Copy out precisely the lines from the start of the data through the line with "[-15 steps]", and keep pictures out of it.

- Opening Delimiter -

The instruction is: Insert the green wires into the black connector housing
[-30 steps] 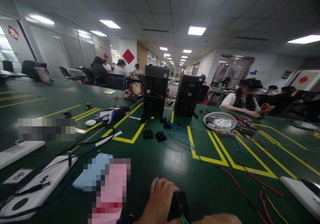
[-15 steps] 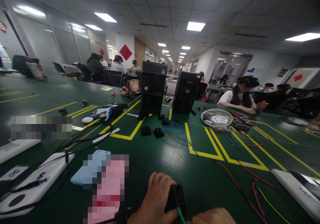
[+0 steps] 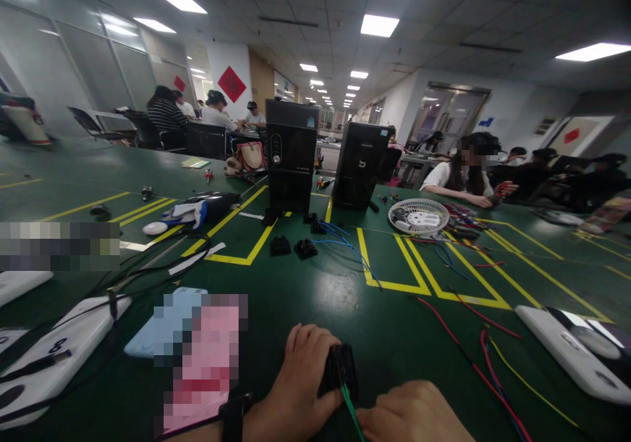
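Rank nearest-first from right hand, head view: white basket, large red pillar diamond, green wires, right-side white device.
1. Green wires: at the right hand's fingertips.
2. White device: on the table, right of the hand.
3. White basket: well up the table.
4. Red diamond: background pillar, left.

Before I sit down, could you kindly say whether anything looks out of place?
Nothing looks plainly spilled or broken, though some patches are blurred. To the right of the hands, loose red wires and a yellow wire lie strewn in uneven curves across the tabletop, which seems a little untidy.
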Action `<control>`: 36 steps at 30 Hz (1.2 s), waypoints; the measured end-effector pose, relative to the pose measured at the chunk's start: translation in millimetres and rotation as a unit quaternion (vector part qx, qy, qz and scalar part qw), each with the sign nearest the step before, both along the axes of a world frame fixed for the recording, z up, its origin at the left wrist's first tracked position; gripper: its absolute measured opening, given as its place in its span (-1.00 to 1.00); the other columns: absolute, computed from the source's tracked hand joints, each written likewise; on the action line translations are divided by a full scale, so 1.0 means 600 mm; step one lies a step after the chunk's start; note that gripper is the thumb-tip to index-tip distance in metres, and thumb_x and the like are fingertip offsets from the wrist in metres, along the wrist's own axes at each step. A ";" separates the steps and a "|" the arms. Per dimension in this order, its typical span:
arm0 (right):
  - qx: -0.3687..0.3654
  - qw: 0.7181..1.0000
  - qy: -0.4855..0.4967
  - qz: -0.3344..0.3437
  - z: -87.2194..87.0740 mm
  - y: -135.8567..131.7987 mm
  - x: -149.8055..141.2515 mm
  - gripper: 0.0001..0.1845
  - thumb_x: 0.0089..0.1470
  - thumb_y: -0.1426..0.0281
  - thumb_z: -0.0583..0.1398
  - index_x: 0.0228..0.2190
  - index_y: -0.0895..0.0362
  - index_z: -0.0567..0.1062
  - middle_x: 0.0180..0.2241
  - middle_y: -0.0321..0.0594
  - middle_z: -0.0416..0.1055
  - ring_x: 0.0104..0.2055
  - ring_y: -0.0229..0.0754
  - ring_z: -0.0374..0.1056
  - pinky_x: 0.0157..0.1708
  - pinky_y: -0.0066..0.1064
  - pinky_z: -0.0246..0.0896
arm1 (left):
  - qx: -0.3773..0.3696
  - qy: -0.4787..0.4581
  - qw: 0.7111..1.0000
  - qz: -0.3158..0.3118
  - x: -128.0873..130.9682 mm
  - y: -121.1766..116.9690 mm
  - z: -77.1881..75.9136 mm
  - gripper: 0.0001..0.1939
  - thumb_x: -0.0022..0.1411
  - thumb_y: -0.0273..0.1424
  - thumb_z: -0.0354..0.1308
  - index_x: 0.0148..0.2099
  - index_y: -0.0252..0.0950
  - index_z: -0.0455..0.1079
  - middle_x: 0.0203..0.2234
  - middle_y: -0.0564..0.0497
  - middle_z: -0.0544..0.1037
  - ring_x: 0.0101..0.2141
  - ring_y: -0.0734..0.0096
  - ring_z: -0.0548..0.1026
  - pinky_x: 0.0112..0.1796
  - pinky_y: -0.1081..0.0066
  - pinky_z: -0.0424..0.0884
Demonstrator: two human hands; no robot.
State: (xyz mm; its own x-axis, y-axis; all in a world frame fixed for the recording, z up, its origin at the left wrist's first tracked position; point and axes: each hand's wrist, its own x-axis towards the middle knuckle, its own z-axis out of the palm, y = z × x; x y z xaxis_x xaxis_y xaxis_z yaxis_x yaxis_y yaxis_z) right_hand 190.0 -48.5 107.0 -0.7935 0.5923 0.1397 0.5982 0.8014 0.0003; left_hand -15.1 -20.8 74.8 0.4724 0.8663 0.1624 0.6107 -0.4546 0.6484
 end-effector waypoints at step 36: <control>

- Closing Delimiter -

ANSWER SECTION:
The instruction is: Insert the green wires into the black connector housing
[-30 steps] 
[-15 steps] 

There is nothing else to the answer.